What is needed is an exact copy of the lines in the entries below from the one holding "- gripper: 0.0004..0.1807" through the one holding "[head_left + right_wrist", pictures excluded.

★ ★ ★ ★ ★

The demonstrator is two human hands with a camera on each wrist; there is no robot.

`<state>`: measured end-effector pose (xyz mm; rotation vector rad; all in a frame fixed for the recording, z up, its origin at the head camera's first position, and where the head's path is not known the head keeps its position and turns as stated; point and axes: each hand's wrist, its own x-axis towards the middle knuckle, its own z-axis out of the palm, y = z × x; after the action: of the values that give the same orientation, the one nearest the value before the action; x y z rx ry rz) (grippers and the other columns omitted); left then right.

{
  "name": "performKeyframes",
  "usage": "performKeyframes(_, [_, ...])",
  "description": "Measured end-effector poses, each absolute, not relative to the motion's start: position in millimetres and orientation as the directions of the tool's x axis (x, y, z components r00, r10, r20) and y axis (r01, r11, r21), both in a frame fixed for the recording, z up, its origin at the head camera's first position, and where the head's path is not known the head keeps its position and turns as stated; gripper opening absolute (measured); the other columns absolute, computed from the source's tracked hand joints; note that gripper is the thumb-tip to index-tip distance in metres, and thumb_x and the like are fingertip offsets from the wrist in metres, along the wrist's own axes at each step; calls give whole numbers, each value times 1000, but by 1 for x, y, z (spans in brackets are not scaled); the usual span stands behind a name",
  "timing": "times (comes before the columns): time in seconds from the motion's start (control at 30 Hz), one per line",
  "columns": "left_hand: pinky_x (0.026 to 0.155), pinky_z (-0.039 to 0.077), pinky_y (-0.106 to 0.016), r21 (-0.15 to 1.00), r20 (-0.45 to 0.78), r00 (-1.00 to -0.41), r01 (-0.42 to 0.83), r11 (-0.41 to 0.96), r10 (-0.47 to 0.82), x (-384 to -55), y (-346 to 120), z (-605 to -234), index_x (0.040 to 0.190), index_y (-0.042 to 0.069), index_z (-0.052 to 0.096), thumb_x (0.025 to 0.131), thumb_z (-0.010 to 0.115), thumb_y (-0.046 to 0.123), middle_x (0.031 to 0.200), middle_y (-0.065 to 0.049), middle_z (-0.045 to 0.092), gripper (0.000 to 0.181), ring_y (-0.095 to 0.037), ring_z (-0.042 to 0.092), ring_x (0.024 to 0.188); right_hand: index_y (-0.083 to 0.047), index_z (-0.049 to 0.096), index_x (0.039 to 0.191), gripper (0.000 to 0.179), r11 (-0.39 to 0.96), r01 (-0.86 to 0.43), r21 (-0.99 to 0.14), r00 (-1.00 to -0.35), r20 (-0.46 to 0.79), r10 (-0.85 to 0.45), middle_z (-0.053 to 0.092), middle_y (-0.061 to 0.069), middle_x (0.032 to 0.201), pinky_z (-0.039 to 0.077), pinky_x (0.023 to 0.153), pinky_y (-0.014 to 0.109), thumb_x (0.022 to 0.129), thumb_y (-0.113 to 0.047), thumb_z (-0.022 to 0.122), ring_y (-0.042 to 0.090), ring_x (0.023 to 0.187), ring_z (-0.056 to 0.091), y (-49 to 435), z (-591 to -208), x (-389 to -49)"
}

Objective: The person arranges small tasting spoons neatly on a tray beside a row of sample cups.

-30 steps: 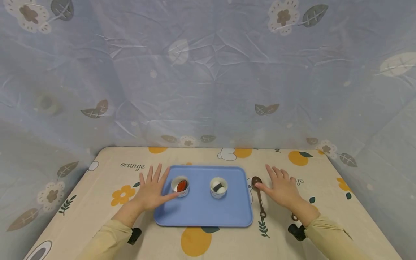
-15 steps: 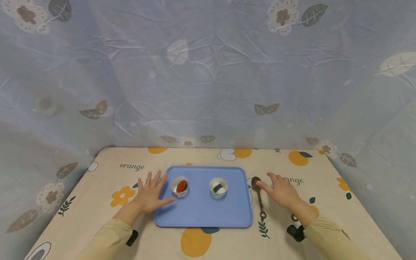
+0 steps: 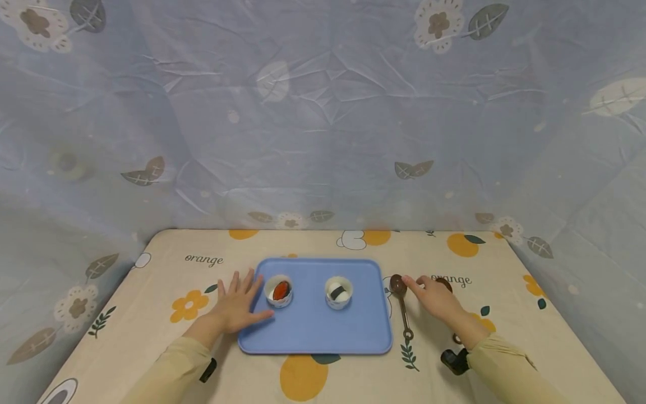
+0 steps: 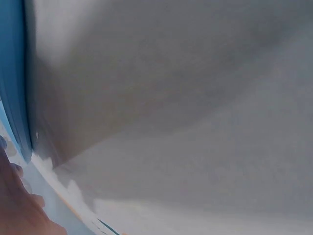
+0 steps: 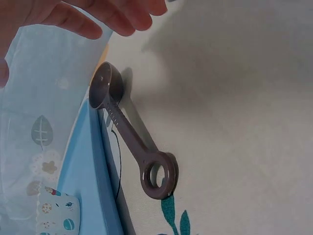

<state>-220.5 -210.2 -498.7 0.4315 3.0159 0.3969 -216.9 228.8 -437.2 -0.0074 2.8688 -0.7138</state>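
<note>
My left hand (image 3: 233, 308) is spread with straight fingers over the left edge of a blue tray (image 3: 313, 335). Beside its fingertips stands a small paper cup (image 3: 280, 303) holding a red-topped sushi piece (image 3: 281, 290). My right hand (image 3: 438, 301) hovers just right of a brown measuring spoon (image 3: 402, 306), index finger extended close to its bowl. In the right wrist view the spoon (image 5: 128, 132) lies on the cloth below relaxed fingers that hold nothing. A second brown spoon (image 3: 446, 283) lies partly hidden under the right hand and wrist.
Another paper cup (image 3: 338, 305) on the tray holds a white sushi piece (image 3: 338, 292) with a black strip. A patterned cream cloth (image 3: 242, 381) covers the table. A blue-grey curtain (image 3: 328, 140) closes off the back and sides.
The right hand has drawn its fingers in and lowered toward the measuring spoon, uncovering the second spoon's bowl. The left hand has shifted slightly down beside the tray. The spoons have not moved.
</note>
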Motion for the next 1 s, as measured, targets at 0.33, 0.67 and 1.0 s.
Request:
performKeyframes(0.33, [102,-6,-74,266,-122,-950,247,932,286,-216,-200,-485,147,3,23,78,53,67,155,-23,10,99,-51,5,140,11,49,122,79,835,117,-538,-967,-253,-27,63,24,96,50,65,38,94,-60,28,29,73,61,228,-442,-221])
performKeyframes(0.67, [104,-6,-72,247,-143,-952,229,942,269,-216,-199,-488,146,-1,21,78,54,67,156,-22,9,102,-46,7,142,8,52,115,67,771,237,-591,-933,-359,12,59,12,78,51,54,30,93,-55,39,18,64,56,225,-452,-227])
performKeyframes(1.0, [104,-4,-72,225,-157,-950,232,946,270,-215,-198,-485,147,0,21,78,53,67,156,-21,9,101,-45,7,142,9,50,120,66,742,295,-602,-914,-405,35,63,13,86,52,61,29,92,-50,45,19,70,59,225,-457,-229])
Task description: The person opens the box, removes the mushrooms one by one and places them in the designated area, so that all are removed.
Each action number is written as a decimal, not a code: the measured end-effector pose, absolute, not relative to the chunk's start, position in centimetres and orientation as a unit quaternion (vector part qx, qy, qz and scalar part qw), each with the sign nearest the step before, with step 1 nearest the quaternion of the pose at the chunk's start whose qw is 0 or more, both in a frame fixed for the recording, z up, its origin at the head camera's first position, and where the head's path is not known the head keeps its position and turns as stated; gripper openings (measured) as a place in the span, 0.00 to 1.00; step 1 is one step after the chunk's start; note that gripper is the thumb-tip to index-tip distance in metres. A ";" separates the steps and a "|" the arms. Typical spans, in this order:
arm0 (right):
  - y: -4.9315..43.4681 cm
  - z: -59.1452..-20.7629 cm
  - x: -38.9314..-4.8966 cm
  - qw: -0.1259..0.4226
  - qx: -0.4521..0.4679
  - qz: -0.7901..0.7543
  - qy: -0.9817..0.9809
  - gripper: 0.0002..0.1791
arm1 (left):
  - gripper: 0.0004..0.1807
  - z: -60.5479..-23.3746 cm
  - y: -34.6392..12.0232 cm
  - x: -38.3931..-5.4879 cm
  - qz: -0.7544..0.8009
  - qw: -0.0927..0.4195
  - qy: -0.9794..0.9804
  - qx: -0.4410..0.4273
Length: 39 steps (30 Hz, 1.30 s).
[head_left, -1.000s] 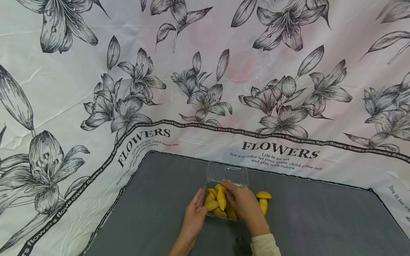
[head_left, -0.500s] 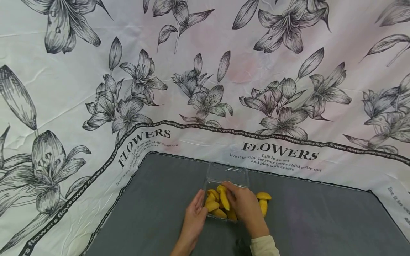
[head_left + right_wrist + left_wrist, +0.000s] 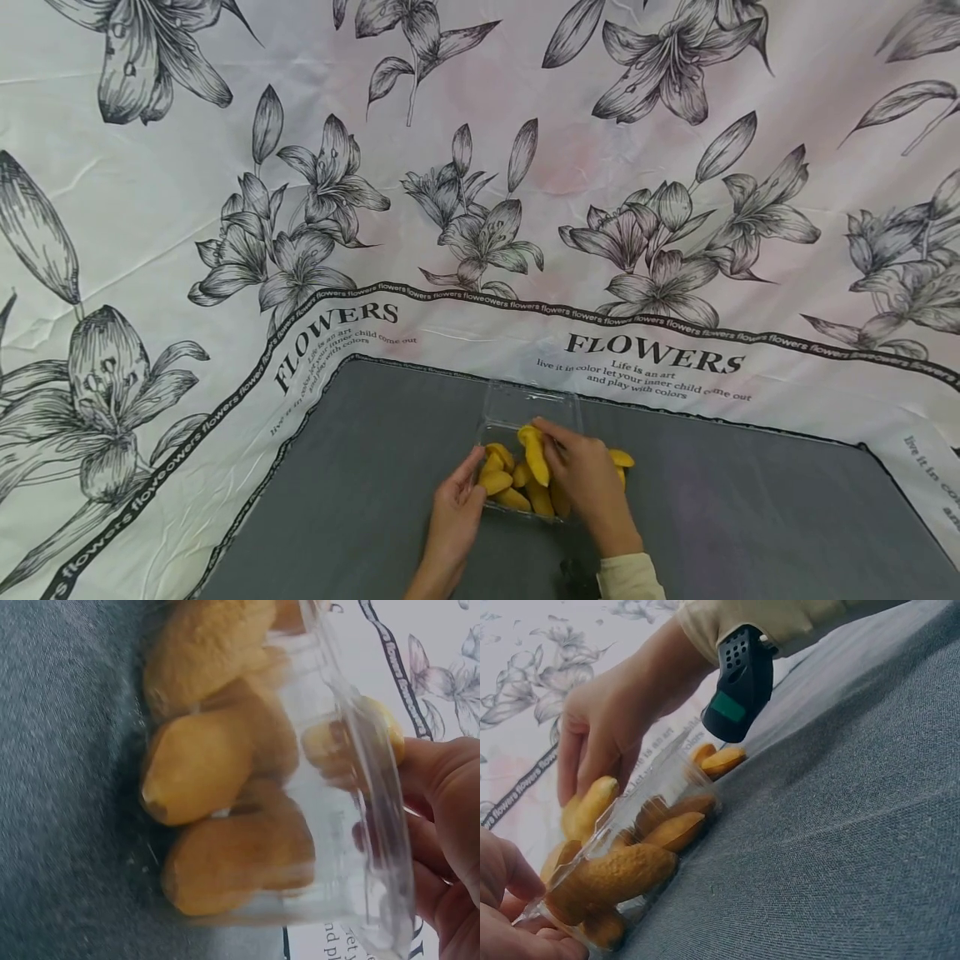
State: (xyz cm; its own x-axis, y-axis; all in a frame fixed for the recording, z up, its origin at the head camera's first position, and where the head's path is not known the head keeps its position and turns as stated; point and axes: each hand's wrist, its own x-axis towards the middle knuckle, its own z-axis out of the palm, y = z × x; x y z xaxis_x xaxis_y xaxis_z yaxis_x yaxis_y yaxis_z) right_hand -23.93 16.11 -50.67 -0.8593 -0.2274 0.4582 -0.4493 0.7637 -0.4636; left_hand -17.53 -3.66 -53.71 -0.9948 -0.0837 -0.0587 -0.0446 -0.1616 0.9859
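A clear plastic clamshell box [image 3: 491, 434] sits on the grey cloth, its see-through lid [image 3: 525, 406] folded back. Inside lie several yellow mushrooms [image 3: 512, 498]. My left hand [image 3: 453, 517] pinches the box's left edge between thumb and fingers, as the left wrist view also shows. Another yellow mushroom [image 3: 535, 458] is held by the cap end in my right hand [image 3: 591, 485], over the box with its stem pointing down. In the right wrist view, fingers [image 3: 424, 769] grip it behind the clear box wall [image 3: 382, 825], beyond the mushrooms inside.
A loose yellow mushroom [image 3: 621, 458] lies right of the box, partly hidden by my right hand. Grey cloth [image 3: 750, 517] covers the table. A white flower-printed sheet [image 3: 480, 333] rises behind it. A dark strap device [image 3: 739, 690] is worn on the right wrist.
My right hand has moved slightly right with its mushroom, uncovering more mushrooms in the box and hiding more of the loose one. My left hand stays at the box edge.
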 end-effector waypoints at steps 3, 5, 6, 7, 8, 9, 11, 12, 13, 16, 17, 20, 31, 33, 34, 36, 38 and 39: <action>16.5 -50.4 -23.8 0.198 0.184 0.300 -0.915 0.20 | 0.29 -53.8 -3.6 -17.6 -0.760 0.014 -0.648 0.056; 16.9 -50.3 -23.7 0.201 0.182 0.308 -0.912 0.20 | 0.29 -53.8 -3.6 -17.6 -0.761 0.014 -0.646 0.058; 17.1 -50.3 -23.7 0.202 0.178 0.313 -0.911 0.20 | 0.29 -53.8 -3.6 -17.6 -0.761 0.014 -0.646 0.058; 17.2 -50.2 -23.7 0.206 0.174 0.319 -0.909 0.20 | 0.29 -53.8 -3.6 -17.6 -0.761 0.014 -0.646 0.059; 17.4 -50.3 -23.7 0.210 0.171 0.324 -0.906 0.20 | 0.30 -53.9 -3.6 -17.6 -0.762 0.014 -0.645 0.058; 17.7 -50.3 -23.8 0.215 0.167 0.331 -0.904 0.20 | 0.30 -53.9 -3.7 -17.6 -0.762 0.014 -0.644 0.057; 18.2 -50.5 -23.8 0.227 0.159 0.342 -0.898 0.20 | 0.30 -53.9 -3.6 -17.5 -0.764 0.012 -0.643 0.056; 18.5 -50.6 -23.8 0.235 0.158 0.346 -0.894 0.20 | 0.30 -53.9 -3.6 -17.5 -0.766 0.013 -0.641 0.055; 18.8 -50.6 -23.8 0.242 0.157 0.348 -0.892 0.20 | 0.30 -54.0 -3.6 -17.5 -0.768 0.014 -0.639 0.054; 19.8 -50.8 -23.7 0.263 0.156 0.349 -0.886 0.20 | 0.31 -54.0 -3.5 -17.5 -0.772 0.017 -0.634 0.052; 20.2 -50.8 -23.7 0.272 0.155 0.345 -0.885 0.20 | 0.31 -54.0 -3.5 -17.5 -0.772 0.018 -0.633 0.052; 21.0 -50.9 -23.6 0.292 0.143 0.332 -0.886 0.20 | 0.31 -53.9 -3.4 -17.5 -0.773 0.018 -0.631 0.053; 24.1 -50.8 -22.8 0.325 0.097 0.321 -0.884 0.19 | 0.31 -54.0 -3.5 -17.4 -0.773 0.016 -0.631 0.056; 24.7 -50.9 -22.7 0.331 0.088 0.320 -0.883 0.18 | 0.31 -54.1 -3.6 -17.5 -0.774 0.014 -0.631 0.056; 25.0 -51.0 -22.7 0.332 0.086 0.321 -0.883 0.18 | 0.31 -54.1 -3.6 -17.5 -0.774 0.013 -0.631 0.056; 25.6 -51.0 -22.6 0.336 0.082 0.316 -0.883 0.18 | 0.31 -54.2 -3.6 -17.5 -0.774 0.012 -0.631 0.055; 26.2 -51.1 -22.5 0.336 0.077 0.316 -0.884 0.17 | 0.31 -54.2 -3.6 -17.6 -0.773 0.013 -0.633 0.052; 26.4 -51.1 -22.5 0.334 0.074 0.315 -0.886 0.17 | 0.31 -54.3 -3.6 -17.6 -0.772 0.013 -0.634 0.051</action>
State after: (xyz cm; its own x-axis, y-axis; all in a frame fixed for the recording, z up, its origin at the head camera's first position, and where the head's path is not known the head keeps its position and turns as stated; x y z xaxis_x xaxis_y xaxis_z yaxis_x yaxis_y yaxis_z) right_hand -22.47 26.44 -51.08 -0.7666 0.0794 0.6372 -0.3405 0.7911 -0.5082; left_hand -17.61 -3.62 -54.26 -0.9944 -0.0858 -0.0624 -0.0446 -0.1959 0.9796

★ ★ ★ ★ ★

= TASK OUTPUT =
  - gripper: 0.0004..0.1807
  - z: -60.5479..-23.3746 cm
  - y: -34.6392..12.0232 cm
  - x: -38.3931..-5.4879 cm
  - qz: -0.7544..0.8009
  - qw: -0.0927..0.4195
  - qy: -0.9794..0.9804
  - qx: -0.4410..0.4273
Length: 39 steps (30 Hz, 1.30 s).
[head_left, -1.000s] 
[head_left, -0.500s] 
[head_left + right_wrist + left_wrist, +0.000s] 

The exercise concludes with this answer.